I mentioned earlier that to the average user, a VPN is an encrypted tunnel they can run their Internet traffic through. The topology is

Client -> VPN Server -> public internet -> website

which makes it look to the website that the traffic originates from the VPN server. This is actually very similar to our internal network set from before, which boils down to

Client -> VPN Server -> public internet -> internal network

To achieve the Internet tunnel topology, we just need to modify the client configuration:

[Peer]
PublicKey = M/HD4qJYi1RlMH/K9xQ12yW6Cu62LuGasyZhfnVsbUE=
Endpoint = vpn.example.com:51820

- AllowedIPs = 192.168.0.0/24
+ AllowedIPs = 0.0.0.0/0

This [Peer] section refers to the Server. We modify AllowedIPs so that it includes all possible IPs (0.0.0.0/0), rather than just the internal subnet’s IPs.

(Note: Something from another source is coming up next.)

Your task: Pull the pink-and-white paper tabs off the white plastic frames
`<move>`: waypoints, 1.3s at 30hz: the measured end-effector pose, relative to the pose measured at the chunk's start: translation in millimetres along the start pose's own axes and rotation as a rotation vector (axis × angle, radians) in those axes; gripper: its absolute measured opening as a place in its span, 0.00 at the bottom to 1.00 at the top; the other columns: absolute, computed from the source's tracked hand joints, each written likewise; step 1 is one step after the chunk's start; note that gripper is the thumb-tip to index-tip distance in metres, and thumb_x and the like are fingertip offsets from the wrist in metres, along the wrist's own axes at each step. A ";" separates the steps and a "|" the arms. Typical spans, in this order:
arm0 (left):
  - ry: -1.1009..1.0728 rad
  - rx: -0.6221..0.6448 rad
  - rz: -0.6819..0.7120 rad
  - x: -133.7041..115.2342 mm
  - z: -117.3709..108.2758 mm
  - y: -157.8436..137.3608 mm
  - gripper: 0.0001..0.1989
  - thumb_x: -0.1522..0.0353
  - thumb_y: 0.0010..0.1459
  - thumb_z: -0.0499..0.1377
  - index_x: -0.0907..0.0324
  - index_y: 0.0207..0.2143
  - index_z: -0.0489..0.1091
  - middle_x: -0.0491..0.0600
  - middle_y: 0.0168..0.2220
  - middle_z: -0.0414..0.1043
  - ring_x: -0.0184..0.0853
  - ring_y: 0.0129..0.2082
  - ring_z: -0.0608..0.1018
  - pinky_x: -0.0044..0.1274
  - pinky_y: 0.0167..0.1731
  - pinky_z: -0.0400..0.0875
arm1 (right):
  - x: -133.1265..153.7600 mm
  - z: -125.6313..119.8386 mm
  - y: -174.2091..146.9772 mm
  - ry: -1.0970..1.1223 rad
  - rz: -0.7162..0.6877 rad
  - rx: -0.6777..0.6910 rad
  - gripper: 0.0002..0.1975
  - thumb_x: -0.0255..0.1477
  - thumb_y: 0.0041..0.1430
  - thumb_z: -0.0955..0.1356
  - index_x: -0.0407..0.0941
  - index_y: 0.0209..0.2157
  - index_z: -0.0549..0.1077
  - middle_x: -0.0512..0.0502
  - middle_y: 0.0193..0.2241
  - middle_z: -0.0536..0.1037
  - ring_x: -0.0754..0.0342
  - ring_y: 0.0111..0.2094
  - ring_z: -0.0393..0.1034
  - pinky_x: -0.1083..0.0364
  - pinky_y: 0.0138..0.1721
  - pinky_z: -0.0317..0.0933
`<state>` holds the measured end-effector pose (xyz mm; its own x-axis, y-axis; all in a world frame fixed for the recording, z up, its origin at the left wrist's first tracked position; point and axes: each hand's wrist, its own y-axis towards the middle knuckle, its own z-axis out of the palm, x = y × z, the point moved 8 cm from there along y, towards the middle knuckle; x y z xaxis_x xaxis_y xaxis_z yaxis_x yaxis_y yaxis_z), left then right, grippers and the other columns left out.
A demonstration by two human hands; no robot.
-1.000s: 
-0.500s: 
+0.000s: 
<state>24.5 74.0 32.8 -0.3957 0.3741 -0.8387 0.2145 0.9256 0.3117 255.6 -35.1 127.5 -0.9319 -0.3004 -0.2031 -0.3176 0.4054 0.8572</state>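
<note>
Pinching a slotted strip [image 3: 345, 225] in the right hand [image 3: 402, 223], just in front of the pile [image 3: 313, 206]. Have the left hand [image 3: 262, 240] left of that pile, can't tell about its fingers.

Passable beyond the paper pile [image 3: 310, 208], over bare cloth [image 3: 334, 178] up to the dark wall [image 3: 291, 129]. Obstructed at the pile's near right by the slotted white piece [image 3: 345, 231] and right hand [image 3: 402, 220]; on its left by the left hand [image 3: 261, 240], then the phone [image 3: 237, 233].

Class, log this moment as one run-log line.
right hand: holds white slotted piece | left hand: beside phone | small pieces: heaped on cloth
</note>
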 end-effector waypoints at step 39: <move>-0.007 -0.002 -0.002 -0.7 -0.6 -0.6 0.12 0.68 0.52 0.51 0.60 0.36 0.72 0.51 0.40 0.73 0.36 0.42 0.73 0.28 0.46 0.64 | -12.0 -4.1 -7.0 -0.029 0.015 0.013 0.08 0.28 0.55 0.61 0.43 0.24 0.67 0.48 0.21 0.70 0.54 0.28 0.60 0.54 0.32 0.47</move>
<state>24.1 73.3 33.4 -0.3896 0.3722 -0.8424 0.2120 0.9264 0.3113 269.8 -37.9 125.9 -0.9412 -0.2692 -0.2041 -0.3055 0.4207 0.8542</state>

With this, every time the Client tries to communicate on the Internet, for instance it requests archlinux.org (95.217.163.246), WireGuard will match that IP to the 0.0.0.0/0 (all IPs) mask, and route the packet to the Server. Then, the Server will forward that packet to archlinux.org.

Thus, we’ve made a VPN that works just like NordVPN or ProtonVPN, and all the others.